Our open-loop design has several advantages compared with closed-loop schemes where the network structure is adjusted on-the-fly based on feedback from the node states (often modeled by adaptive networks³⁸). First, our design does not depend sensitively on the node dynamics. As we have shown, the same design works for systems with vastly different node dynamics, and it applies readily to both continuous-time and discrete-time systems. Second, we do not need to monitor all the nodes constantly, which also eliminates the possibility of being detrimentally influenced by measurement errors. Third, the evolution of the network is highly predictable and we can easily control the coupling budget allocated to the system at any given time t, a task that is far more difficult in adaptive networks.

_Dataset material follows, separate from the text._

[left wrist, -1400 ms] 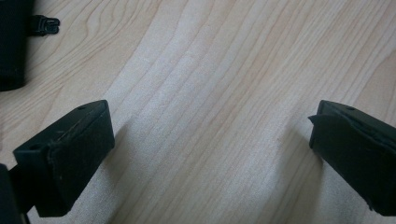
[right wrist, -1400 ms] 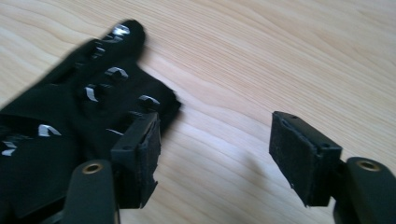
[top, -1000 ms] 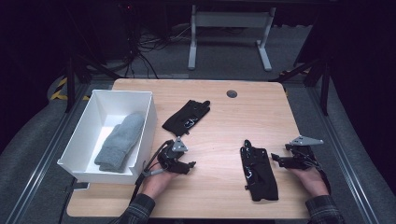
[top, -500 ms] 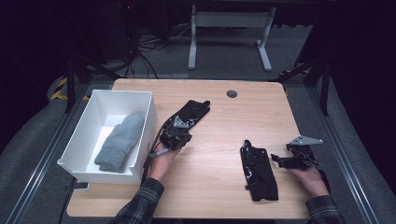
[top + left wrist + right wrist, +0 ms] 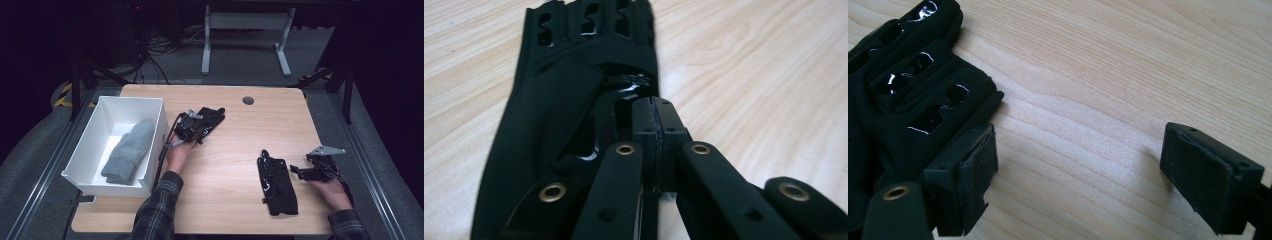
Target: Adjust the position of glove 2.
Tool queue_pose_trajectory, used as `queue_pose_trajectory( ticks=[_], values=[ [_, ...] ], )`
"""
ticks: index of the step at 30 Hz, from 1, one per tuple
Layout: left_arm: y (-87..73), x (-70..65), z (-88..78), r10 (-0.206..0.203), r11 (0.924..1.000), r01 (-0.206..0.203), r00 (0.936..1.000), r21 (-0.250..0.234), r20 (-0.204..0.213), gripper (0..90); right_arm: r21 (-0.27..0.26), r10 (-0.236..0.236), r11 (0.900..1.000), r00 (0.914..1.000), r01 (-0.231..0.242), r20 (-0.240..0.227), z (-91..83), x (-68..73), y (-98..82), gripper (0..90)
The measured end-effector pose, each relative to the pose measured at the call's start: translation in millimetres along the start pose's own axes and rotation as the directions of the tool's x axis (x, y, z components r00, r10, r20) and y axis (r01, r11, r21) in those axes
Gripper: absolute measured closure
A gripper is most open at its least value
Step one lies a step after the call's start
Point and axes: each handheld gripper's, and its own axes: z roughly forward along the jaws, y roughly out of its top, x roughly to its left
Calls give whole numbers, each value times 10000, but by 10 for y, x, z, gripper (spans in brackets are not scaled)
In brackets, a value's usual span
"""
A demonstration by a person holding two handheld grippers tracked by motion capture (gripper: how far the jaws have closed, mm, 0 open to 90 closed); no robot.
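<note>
Two black fingerless gloves lie on the wooden table. The far glove rests beside the white bin. My left gripper hovers over its near end, pointing along it. In the left gripper view the jaws are pressed together above the glove, and my left gripper shows nothing visibly pinched between its pads. The near glove lies at the front right. My right gripper stands open just to its right. In the right gripper view this glove lies against the left pad of my right gripper, with bare wood between the pads.
A white bin stands at the table's left and holds a grey mitten. A round cable hole sits near the far edge. Desk legs and cables stand on the floor behind the table.
My left hand has moved away from the person, from the front middle of the table onto the far glove. The right hand and both gloves have stayed still.
</note>
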Motion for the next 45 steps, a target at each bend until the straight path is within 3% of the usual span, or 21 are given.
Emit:
queue_pose_trajectory(
  ticks=[6,8,12,17,21,26,34,45],
  values=[
    [-54,54,174,-56,9981,54,10000,614,39,900,1,3,10000,10000,-3,-8,0,0,0,160],
    [-84,44,167,-200,9988,194,9997,458,133,900,2,-1,10000,10000,1,-12,1,0,0,159],
    [-96,-7,144,91,9982,-100,9998,584,165,900,2,19,10000,10000,-19,-15,1,2,1,159],
    [-160,-95,106,43,9985,-89,9964,539,851,900,-4,9,10000,10000,-9,-17,2,1,2,159],
    [-203,-199,66,272,9973,-351,9926,647,1186,900,11,12,10000,10000,-12,-22,4,2,4,158],
    [-269,-328,16,245,9968,-362,9869,706,1593,900,8,7,10000,10000,-7,-17,4,1,5,158],
    [-331,-551,-51,606,9918,-834,9739,965,2187,900,8,11,10000,10000,-11,-18,4,2,4,158],
    [-500,-949,-175,975,9845,-1372,9463,1096,3082,900,11,9,10000,10000,-9,-19,4,2,4,158]
  ],
)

On the other hand, closed-loop schemes have the advantage of being readily adaptive to the changing environment and can react quickly to unexpected perturbations^39,40. A promising future direction would be to devise hybrid schemes that combine the best from both worlds, which could enable even more efficient and robust synchronization.

In this work, for the sake of analytical tractability, we mostly focused on temporal networks whose Laplacian matrices from different time instants commute. There is evidence that synchronization in temporal networks can benefit when \({\bf{L}}(t){\bf{L}}(t^{\prime} )\ne {\bf{L}}(t^{\prime} ){\bf{L}}(t)\)²⁰. It would therefore be interesting to see whether our design of temporal networks could be further optimized by allowing noncommuting Laplacian matrices. In particular, can random fluctuations in the network structure (which give rise to noncommuting Laplacian matrices in general) outperform our designed temporal networks? More generally, do optimal temporal networks exist for the purpose of synchronization, just like there are optimal static networks? And if so, what are their defining characteristics?

Finally, we hope our results can serve as an important step towards achieving efficient synchronization in complex interconnected systems. For example, many temporal networks arise naturally in the real world through moving agents, whose interactions depend on their spatial distance^41,42,43,44. An exciting next step is to understand how our design can be implemented in such systems and how the time-varying connections can be translated into the spatial movement of individual agents.